EGU21-13334, updated on 05 May 2023
https://doi.org/10.5194/egusphere-egu21-13334
EGU General Assembly 2021
© Author(s) 2023. This work is distributed under
the Creative Commons Attribution 4.0 License.

Deep Learning for Three-Dimensional Volumetric Recovery of Cloud Fields

Yael Sde-Chen1, Yoav Y. Schechner1, Vadim Holodovsky1, and Eshkol Eytan2
Yael Sde-Chen et al.
  • 1Technion - Israel Institute of Technology, Viterbi Faculty of Electrical Engineering, Haifa, Israel
  • 2The Weizmann Institute of Science, Department of Earth and Planetary Science, Rehovot, Israel

Clouds are a key factor in Earth's energy budget and thus significantly affect climate and weather predictions. These effects are dominated by shallow warm clouds (shown by Sherwood et al., 2014, Zelinka et al., 2020) which tend to be small and heterogenous. Therefore, remote sensing of clouds and three-dimensional (3D) volumetric reconstruction of their internal properties are of significant importance.

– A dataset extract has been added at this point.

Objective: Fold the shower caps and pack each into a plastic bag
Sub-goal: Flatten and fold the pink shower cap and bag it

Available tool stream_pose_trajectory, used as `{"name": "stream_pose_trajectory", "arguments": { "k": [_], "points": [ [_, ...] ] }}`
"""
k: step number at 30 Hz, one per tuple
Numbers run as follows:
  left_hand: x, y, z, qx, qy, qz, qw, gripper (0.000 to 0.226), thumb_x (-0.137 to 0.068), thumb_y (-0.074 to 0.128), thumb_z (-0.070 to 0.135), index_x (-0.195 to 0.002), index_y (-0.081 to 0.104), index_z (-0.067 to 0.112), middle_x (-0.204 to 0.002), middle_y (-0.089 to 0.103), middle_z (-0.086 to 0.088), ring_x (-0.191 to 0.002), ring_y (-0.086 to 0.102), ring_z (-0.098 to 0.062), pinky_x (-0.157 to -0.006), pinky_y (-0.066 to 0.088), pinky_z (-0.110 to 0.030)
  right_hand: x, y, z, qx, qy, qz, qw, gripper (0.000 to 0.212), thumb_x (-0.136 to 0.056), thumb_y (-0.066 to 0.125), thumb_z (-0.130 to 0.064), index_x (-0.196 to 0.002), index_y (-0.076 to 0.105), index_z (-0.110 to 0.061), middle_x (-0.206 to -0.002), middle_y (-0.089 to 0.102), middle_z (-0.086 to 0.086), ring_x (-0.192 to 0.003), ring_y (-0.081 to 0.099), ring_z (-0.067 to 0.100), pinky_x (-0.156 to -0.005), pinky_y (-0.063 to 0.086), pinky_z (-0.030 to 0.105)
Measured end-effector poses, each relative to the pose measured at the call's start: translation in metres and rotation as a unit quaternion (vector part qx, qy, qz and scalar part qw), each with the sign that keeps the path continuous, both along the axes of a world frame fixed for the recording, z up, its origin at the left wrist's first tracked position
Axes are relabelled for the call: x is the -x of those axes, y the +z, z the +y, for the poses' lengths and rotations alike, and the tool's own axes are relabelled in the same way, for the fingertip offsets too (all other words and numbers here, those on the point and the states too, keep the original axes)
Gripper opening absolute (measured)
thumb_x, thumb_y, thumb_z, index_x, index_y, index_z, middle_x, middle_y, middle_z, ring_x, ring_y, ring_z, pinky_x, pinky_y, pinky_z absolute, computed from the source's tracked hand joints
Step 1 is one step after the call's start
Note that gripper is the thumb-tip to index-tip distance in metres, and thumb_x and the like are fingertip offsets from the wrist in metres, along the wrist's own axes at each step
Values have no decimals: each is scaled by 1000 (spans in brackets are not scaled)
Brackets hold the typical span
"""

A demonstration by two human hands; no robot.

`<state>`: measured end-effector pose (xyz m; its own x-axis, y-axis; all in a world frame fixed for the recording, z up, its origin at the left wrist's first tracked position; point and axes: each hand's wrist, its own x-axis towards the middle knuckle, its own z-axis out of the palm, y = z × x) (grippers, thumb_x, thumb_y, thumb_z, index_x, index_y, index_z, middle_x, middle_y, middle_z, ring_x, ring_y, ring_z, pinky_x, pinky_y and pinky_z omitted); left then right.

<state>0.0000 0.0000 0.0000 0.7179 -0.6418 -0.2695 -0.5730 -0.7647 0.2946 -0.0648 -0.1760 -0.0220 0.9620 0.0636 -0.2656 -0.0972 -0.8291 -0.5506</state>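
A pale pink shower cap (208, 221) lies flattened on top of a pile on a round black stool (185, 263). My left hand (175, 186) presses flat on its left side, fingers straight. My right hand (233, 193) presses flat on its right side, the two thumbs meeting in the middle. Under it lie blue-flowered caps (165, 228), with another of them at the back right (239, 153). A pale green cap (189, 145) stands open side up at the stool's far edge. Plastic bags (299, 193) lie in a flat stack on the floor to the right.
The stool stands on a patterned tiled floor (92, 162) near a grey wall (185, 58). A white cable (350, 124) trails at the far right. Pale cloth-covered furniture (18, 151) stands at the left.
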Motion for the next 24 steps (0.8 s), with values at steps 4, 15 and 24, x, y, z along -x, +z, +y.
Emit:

Recovery of the volumetric information of the clouds relies on 3D radiative transfer, that models 3D multiple scattering. This model is complex and nonlinear. Thus, inverting the model poses a major challenge and typically requires using a simplification. A common relaxation assumes that clouds are horizontally uniform and infinitely broad, leading to one-dimensional modeling. However, generally this assumption is invalid since clouds are naturally highly heterogeneous. A novel alternative is to perform cloud retrieval by developing tools of 3D scattering tomography. Then, multiple satellite images of the clouds are acquired from different points of view. For example, simultaneous multi-view radiometric images of clouds are proposed by the CloudCT project, funded by the ERC. Unfortunately, 3D scattering tomography require high computational resources. This results, in practice, in slow run times and prevents large scale analysis. Moreover, existing scattering tomography is based on iterative optimization, which is sensitive to initialization.

In this work we introduce a deep neural network for 3D volumetric reconstruction of clouds. In recent years, supervised learning using deep neural networks has led to remarkable results in various fields ranging from computer vision to medical imaging. However, these deep learning techniques have not been extensively studied in the context of volumetric atmospheric science and specifically cloud research.

We present a convolutional neural network (CNN) whose architecture is inspired by the physical nature of clouds. Due to the lack of real-world datasets, we train the network in a supervised manner using a physics-based simulator that generates realistic volumetric cloud fields. In addition, we propose a hybrid approach, which combines the proposed neural network with an iterative physics-based optimization technique.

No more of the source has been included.